Segment Start: RAW DATA
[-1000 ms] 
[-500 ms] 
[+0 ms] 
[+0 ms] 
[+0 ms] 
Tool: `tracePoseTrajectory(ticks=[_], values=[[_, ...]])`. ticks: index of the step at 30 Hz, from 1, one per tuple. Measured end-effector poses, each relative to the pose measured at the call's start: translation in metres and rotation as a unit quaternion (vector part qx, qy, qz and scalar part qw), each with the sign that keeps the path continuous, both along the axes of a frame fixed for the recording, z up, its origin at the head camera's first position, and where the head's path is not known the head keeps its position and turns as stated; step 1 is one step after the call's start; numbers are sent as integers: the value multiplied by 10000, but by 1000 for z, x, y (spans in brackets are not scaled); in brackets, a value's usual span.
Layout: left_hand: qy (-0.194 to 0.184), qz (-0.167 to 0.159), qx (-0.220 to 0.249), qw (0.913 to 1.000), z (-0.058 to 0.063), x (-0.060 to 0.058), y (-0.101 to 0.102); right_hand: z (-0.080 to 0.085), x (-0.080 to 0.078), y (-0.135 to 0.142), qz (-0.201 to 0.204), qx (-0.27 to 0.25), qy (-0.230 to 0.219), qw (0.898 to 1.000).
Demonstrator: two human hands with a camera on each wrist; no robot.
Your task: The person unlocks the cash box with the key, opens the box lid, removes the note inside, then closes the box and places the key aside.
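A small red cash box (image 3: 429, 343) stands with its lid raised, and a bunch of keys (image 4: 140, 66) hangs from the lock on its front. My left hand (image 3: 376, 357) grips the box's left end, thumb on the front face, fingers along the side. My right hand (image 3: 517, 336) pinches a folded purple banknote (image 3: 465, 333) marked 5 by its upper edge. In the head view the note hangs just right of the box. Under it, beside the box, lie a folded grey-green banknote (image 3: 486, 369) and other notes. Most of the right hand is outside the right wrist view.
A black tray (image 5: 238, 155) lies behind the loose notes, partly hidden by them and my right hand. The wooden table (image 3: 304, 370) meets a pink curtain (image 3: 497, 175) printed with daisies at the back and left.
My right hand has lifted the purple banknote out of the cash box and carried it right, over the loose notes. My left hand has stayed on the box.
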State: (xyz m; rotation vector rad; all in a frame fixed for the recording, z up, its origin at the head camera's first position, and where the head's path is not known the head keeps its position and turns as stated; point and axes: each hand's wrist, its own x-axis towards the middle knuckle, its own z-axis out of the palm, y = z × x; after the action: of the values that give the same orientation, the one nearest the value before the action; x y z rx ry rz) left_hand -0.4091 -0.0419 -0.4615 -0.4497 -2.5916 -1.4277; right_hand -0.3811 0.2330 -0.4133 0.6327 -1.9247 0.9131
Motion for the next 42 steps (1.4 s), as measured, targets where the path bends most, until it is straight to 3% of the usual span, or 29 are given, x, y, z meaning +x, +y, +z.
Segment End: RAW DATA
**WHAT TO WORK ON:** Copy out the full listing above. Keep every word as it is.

**COMPLETED TASK:**
[-1000 ms] 
[-500 ms] 
[+0 ms] 
[+0 ms] 
[+0 ms] 
Tool: `tracePoseTrajectory(ticks=[_], values=[[_, ...]])`. ticks: index of the step at 30 Hz, from 1, one per tuple. Measured end-effector poses, each relative to the pose measured at the call's start: translation in metres and rotation as a unit quaternion (vector part qx, qy, qz and scalar part qw), each with the sign that keeps the path continuous, both along the axes of a frame fixed for the recording, z up, its origin at the head camera's first position, and where the head's path is not known the head keeps its position and turns as stated; step 1 is one step after the call's start; numbers are sent as integers: the value multiplied by 10000, but by 1000 for z, x, y (spans in brackets are not scaled); in brackets, a value's usual span.
Layout: left_hand: qy (-0.194 to 0.184), qz (-0.167 to 0.159), qx (-0.220 to 0.249), qw (0.913 to 1.000), z (-0.058 to 0.063), x (-0.060 to 0.058), y (-0.101 to 0.102); right_hand: z (-0.080 to 0.085), x (-0.080 to 0.078), y (-0.135 to 0.142), qz (-0.201 to 0.204), qx (-0.27 to 0.25), qy (-0.230 to 0.219), qw (0.898 to 1.000).
Demonstrator: two human hands with a camera on each wrist; no robot.
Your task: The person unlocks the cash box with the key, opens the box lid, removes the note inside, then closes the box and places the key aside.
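A small red cash box (image 3: 429, 343) stands with its lid raised, and a bunch of keys (image 4: 140, 66) hangs from the lock on its front. My left hand (image 3: 376, 357) grips the box's left end, thumb on the front face, fingers along the side. My right hand (image 3: 517, 336) pinches a folded purple banknote (image 3: 465, 333) marked 5 by its upper edge. In the head view the note hangs just right of the box. Under it, beside the box, lie a folded grey-green banknote (image 3: 486, 369) and other notes. Most of the right hand is outside the right wrist view.
A black tray (image 5: 238, 155) lies behind the loose notes, partly hidden by them and my right hand. The wooden table (image 3: 304, 370) meets a pink curtain (image 3: 497, 175) printed with daisies at the back and left.
My right hand has lifted the purple banknote out of the cash box and carried it right, over the loose notes. My left hand has stayed on the box.
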State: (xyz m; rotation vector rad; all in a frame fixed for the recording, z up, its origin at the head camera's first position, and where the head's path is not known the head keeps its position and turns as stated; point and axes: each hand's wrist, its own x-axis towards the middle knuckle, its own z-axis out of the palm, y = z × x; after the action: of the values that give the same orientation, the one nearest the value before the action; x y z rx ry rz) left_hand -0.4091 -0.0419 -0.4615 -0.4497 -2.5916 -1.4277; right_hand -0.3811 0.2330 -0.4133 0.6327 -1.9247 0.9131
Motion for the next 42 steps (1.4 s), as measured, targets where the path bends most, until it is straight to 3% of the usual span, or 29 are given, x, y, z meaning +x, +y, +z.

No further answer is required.